→ **YOUR ASSIGNMENT**
Please give back only the lines below from the one containing "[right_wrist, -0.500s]" to the one containing "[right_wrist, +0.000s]", each repeated word for word, both ends included.

→ **DATASET SECTION**
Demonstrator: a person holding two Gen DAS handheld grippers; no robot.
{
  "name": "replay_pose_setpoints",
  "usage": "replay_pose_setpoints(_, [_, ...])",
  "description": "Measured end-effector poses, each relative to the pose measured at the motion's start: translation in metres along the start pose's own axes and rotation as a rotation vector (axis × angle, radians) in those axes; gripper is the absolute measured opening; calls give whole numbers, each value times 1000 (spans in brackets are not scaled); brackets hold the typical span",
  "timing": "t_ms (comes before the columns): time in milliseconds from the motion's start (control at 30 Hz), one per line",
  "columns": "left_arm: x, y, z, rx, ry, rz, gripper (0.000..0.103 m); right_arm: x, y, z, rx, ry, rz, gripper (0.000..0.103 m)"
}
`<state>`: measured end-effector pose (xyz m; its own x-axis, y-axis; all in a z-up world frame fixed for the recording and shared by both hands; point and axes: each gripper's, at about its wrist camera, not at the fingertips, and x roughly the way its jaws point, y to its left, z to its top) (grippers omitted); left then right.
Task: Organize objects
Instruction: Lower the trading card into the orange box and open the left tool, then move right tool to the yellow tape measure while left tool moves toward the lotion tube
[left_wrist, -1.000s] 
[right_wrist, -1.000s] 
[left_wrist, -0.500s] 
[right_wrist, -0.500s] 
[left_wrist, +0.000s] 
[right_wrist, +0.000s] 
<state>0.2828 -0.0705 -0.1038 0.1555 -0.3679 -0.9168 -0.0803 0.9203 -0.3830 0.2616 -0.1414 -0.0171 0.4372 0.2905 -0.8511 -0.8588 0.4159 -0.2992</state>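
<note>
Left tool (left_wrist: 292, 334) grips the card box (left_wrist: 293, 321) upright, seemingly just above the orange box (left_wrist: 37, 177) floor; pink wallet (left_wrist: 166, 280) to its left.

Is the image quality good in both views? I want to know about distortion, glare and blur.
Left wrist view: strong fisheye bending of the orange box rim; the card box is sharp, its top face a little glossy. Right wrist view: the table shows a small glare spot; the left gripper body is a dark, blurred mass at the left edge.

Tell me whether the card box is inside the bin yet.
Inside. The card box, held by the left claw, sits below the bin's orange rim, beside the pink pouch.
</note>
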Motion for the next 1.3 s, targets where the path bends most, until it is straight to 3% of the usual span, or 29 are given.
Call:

→ **ANSWER FOR THIS EXERCISE**
[right_wrist, -0.500s] 
[left_wrist, +0.000s] 
[right_wrist, +0.000s] 

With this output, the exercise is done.